Topshop tried to put a cap on the frenzy at its Kate Moss launch, limiting each shopper to 20 minutes in the store and five items to purchase.
Photo By WWD Staff
In the U.K., creating a frenzy has become part and parcel of launching celebrity clothing lines, designer collaborations with high street brands and beauty products. The idea is that anything, if hyped enough, can inspire mass attention, indiscriminate spending, compulsive consumer behavior — and, in some cases, even injury. (At Oxford Street's winter sale staged by retailer Next, brawls broke out, and a crush caused consumers to fall over at Primark's London flagship opening in April.)

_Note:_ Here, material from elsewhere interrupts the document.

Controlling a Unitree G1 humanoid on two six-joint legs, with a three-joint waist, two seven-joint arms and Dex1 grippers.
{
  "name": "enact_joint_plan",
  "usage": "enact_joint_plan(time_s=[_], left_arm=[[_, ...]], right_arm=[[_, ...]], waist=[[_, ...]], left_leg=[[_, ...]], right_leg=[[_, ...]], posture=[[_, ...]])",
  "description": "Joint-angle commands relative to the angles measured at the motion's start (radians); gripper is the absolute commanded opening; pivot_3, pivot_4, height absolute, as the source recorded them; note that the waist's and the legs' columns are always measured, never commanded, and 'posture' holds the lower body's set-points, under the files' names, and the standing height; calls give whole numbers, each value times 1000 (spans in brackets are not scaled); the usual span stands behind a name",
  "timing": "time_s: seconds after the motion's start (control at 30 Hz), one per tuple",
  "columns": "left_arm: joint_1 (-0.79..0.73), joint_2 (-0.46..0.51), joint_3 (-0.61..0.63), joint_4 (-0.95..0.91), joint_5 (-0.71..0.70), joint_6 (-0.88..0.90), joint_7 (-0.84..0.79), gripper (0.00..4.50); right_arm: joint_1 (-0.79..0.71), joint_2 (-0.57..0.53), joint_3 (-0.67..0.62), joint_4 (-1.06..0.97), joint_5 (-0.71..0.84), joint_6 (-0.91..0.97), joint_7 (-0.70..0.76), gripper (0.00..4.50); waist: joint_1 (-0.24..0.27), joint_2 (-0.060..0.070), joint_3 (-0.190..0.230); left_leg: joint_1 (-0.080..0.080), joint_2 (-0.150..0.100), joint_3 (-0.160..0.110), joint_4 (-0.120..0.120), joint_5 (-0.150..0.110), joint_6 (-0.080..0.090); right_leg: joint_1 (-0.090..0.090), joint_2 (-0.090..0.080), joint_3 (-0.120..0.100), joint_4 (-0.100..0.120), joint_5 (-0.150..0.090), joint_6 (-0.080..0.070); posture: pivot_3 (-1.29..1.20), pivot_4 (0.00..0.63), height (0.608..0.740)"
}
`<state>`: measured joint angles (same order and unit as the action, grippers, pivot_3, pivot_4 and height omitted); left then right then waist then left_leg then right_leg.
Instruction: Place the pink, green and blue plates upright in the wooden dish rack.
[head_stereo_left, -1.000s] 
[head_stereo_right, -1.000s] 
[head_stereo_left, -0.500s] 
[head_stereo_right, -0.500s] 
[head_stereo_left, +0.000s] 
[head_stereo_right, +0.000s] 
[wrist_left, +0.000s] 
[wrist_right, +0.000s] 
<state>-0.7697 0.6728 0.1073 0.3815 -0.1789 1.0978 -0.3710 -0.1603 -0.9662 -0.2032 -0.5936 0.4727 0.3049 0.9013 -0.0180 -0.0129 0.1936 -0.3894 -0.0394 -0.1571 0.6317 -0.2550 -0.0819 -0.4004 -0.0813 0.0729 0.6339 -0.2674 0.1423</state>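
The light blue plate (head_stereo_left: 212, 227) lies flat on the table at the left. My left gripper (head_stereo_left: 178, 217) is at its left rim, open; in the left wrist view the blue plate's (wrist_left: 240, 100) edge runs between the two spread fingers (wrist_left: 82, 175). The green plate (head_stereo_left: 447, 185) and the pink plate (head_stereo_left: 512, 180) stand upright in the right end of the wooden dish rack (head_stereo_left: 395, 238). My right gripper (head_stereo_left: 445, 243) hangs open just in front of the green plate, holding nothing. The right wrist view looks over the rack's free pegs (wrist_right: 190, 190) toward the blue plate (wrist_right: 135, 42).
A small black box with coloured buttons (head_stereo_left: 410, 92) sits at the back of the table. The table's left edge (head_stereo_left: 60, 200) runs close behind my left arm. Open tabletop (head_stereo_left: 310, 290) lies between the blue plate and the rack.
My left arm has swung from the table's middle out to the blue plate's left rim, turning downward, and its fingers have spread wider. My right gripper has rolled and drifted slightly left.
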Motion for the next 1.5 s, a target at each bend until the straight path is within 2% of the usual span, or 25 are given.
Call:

Discounts of more than 50 percent on merchandise attracted crowds from as early as 4:30 a.m. onward at Selfridges' Boxing Day sale on Dec. 26. The store served 9,000 consumers within the first hour of opening. At Harrods, sales on Dec. 28, the opening day of its winter sale, ran at 15,000 pounds, or $29,900, per minute.
At the opening of the ultra low-priced fashion chain Primark's Oxford Street flagship last April, crowds had started lining up in the early hours of the morning. Violence nearly broke out after a false rumor was circulated among shoppers that the company had halved its prices for opening day. The event required police action and the store was temporarily closed.
Last March, a furor surrounded a tightly distributed edition of British designer Anya Hindmarch's canvas shopping bag, embroidered with the words "I am not a plastic bag." Lines snaked around the block at her London store — and eventually catalyzed worldwide purchases of 80,000 of the bags, priced at 5 pounds, or $10, apiece. Hindmarch stirred demand for the item, putting her canvas creation on offer at just two other boutiques, Colette in Paris and Villa Moda in Kuwait, as well as on the company's Web site, before widening distribution in April throughout the U.K. via Sainsbury's supermarkets and in July through Whole Foods in the U.S.
When shoppers were allowed only 20 minutes each to prowl the opening of the Kate Moss for Topshop debut in May, 3,000 Moss fans lined up around the Oxford Circus flagship — where they could try on a maximum of eight items and buy up to five of them.